Reputation: 707
How can I optimize a query whose WHERE conditions include a check for user_id = X OR user_id IN (some subquery that might return no results)
In my example below, queries 1 and 2 are both extremely fast (< 1 ms), but query 3, which is simply an OR of the conditions in queries 1 and 2, is much slower (50 ms)
Can somebody please explain why query 3 is so slow, and in general what types of query optimization strategies should I be pursuing to avoid this problem? I realize the subquery in my example could easily be eliminated, but in real life sometimes subqueries seem like the least complicated way to get the data I want.
relevant code and data:
posts data https://dl.dropbox.com/u/4597000/StackOverflow/sanitized_posts.csv
users data https://dl.dropbox.com/u/4597000/StackOverflow/sanitized_users.csv
# from the shell:
# > createdb test
CREATE TABLE posts (
id integer PRIMARY KEY NOT NULL,
created_by_id integer NOT NULL,
created_at integer NOT NULL
);
CREATE INDEX index_posts ON posts (created_by_id, created_at);
CREATE INDEX index_posts_2 ON posts (created_at);
CREATE TABLE users (
id integer PRIMARY KEY NOT NULL,
login varchar(50) NOT NULL
);
CREATE INDEX index_users ON users (login);
COPY posts FROM '/path/to/sanitized_posts.csv' DELIMITERS ',' CSV;
COPY users FROM '/path/to/sanitized_users.csv' DELIMITERS ',' CSV;
-- queries:
-- query 1, fast:
EXPLAIN ANALYZE SELECT * FROM posts WHERE created_by_id = 123 LIMIT 100;
-- query 2, fast:
EXPLAIN ANALYZE SELECT * FROM posts WHERE created_by_id IN (SELECT id FROM users WHERE login = 'nobodyhasthislogin') LIMIT 100;
-- query 3, slow:
EXPLAIN ANALYZE SELECT * FROM posts WHERE created_by_id = 123 OR created_by_id IN (SELECT id FROM users WHERE login = 'nobodyhasthislogin') LIMIT 100;
Upvotes: 2
Views: 4640
Reputation: 2746
Most of the time in this particular query is related to an index scan. Here is a query goes at it from a different angle to avoid this, but should return equivalent results.

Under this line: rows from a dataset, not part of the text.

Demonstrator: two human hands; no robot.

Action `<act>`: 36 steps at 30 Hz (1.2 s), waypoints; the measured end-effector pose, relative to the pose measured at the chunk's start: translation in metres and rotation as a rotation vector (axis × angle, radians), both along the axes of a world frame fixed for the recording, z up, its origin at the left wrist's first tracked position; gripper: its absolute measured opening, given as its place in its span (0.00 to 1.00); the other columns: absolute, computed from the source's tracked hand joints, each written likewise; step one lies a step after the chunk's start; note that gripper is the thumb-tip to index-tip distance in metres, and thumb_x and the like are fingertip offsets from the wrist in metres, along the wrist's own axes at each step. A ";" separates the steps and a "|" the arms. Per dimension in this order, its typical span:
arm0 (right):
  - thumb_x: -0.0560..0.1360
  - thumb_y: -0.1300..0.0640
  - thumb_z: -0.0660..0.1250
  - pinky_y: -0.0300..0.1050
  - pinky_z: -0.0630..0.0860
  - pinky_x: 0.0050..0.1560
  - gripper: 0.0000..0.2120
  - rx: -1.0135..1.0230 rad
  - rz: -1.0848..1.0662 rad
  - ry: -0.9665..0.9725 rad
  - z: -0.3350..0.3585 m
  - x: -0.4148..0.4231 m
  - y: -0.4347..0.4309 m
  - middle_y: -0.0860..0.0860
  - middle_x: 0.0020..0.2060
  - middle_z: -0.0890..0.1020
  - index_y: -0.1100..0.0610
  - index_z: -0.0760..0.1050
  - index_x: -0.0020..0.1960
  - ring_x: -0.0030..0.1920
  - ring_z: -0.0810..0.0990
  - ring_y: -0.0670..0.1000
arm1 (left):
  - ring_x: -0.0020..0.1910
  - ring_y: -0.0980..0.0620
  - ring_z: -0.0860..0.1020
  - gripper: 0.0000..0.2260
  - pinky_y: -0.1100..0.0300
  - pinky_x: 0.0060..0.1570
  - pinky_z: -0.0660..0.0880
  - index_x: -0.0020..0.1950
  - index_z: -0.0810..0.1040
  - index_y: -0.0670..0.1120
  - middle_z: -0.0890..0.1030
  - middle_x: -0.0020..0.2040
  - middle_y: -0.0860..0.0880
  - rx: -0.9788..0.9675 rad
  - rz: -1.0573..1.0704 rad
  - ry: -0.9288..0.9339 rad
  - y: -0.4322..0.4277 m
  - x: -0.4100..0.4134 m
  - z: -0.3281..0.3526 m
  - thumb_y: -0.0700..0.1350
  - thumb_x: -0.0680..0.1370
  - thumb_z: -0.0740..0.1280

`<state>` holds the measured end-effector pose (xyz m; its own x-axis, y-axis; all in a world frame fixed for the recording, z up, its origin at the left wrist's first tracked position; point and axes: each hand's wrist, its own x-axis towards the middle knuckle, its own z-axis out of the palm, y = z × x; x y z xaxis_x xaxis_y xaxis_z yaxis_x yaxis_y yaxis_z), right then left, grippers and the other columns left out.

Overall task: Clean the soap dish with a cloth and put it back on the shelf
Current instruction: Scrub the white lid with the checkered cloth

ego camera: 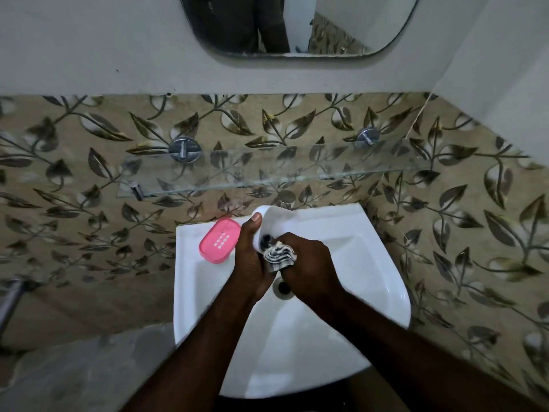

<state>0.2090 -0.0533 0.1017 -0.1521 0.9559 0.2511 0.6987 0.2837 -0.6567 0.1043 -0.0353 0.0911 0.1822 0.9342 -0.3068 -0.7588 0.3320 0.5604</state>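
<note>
Over the white sink (371, 263), my left hand (252, 257) grips a white soap dish base (277, 223), tilted up on its edge with the hollow facing right. My right hand (309, 263) holds a striped grey-and-white cloth (279, 257) bunched against the lower part of the dish. The pink perforated insert of the soap dish (219, 239) lies flat on the sink's back left rim. A glass shelf (267, 171) hangs on the tiled wall above the sink, with nothing standing on it.
A tap (286, 199) sits just behind the white dish at the back of the sink. The drain (283, 288) shows between my wrists. A mirror (297, 25) hangs above. A metal bar (12, 298) juts out at far left.
</note>
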 end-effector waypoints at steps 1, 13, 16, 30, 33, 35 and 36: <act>0.65 0.56 0.64 0.38 0.72 0.40 0.10 -0.019 0.018 0.067 0.005 -0.006 -0.003 0.49 0.38 0.84 0.53 0.80 0.44 0.41 0.81 0.49 | 0.30 0.51 0.77 0.20 0.64 0.34 0.77 0.36 0.77 0.40 0.76 0.27 0.46 -0.002 -0.032 -0.006 -0.001 -0.001 0.000 0.59 0.69 0.65; 0.67 0.58 0.65 0.42 0.73 0.40 0.06 -0.078 0.006 0.162 0.006 -0.021 -0.006 0.48 0.37 0.84 0.53 0.78 0.43 0.40 0.81 0.50 | 0.28 0.51 0.79 0.21 0.63 0.34 0.77 0.32 0.82 0.41 0.78 0.27 0.46 0.035 -0.008 0.035 0.005 -0.008 -0.004 0.60 0.68 0.66; 0.68 0.60 0.66 0.44 0.74 0.44 0.09 0.071 0.051 0.008 -0.003 -0.017 -0.004 0.50 0.41 0.84 0.55 0.80 0.47 0.45 0.81 0.53 | 0.43 0.45 0.83 0.23 0.53 0.50 0.78 0.49 0.83 0.38 0.84 0.43 0.39 -0.003 0.083 -0.031 0.008 -0.011 -0.003 0.58 0.68 0.68; 0.68 0.60 0.68 0.46 0.74 0.42 0.08 0.012 0.026 -0.161 -0.017 0.004 0.006 0.48 0.38 0.83 0.50 0.77 0.45 0.43 0.82 0.54 | 0.48 0.44 0.84 0.23 0.51 0.55 0.78 0.57 0.79 0.38 0.85 0.50 0.39 -0.022 0.144 0.037 0.005 -0.004 0.006 0.53 0.69 0.68; 0.67 0.55 0.65 0.42 0.71 0.36 0.05 -0.072 -0.083 0.073 -0.003 -0.012 -0.001 0.45 0.31 0.79 0.46 0.71 0.35 0.36 0.78 0.50 | 0.33 0.50 0.83 0.17 0.61 0.37 0.79 0.43 0.82 0.41 0.83 0.34 0.45 0.048 -0.033 0.147 0.004 -0.007 0.000 0.56 0.72 0.65; 0.67 0.54 0.65 0.41 0.71 0.36 0.07 -0.088 -0.041 0.232 0.007 -0.023 -0.009 0.44 0.30 0.78 0.44 0.70 0.34 0.35 0.77 0.48 | 0.27 0.53 0.79 0.23 0.65 0.31 0.76 0.32 0.82 0.43 0.79 0.27 0.47 0.059 -0.079 0.153 0.003 -0.008 0.003 0.57 0.75 0.59; 0.67 0.55 0.65 0.41 0.72 0.37 0.06 -0.073 -0.014 0.227 0.006 -0.024 -0.011 0.45 0.32 0.80 0.44 0.72 0.36 0.36 0.78 0.48 | 0.26 0.53 0.79 0.24 0.66 0.31 0.76 0.32 0.82 0.42 0.80 0.27 0.47 0.049 -0.069 0.142 0.004 -0.008 0.002 0.56 0.77 0.57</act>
<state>0.1851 -0.0638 0.1072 -0.0859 0.9744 0.2078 0.5342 0.2211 -0.8159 0.0963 -0.0313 0.0933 0.2047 0.9354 -0.2882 -0.6473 0.3502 0.6770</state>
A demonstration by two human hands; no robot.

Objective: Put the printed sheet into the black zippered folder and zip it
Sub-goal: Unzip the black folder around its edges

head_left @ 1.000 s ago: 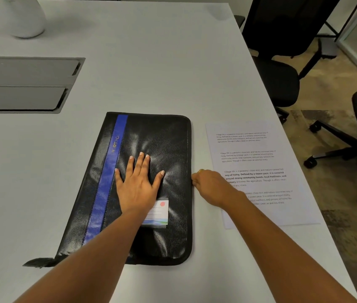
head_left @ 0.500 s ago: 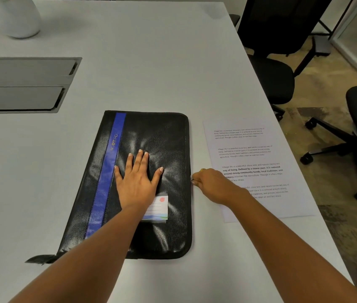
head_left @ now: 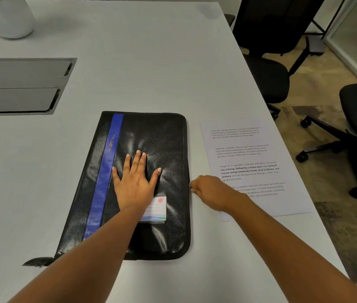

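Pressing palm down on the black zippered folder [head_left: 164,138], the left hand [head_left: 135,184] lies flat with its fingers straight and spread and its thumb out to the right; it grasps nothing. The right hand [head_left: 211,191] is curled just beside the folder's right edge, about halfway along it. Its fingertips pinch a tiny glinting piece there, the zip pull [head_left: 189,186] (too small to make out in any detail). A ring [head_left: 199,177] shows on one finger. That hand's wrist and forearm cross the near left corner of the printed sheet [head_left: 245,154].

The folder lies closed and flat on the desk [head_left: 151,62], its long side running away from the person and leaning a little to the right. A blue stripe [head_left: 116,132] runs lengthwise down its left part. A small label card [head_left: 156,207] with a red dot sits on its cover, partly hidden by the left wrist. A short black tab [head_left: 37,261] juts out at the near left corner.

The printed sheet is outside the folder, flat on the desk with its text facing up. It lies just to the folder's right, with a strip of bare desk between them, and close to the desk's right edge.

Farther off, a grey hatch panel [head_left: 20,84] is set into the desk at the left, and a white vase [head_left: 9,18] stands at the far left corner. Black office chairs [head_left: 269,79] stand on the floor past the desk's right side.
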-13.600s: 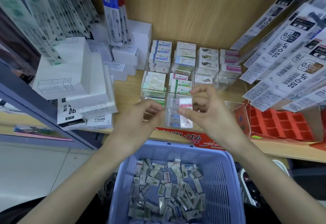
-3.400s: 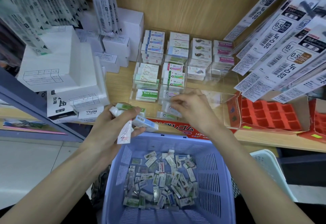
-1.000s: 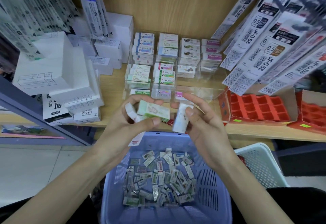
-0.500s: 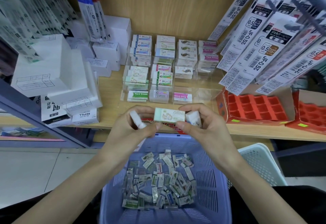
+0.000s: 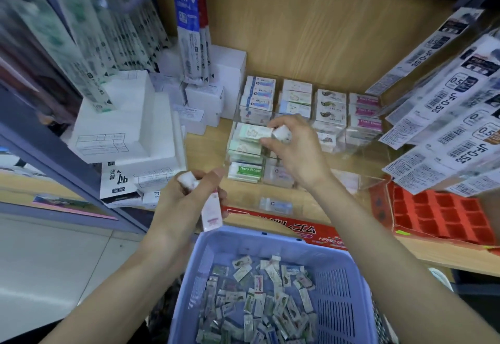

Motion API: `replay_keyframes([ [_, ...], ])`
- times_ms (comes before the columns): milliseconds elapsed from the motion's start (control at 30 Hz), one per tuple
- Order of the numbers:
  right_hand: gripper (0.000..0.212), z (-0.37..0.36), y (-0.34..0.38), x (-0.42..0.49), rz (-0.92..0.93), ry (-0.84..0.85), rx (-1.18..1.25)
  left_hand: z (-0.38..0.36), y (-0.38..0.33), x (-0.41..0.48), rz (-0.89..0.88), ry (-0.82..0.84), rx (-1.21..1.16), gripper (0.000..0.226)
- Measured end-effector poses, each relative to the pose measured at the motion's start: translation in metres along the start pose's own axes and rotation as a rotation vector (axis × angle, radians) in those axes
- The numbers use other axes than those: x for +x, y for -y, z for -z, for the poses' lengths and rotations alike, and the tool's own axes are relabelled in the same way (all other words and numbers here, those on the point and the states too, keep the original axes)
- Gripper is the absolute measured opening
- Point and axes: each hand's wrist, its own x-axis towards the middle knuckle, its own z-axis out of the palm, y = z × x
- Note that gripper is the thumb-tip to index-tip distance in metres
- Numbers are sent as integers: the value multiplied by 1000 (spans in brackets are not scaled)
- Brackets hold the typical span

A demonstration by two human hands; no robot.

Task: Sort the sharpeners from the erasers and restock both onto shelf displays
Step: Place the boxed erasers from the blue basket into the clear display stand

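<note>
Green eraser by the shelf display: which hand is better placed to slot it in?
Right. The right hand holds the green eraser right at the matching stack; the left hand is back by the basket, gripping other erasers.

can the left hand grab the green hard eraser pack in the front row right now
Probably not. The way is open: the green Hard Eraser pack lies just beyond the left hand, and the right hand works a row behind. But its fingers grip a white eraser and a pink-labelled pack.
</note>
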Motion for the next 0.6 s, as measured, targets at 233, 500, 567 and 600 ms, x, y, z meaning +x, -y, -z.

SELECT posts.* FROM users JOIN posts on posts.created_by_id=users.id WHERE users.id=123 or login='nobodyhasthislogin'
This selects from the users table, doing the filter once, and then joins posts onto that.
I realize that the question is about tips for optimization, not really this specific query. To answer that, my suggestion is to run EXPLAIN ANALYZE
and read up on interpreting the results, - this answer was helpful to me.
Upvotes: 0
Reputation: 52336
How about:
EXPLAIN ANALYZE
SELECT *
FROM posts
WHERE created_by_id IN (
SELECT 123
UNION ALL
SELECT id FROM
users WHERE
login = 'nobodyhasthislogin') LIMIT 100;
Upvotes: 0
Reputation: 2354
Split the query (edited):
SELECT * FROM (
SELECT * FROM posts p WHERE p.created_by_id = 123
union
SELECT * FROM posts p
WHERE
EXISTS ( SELECT TRUE FROM users WHERE id = p.created_by_id AND login = 'nobodyhasthislogin')
) p
LIMIT 100;
Upvotes: 2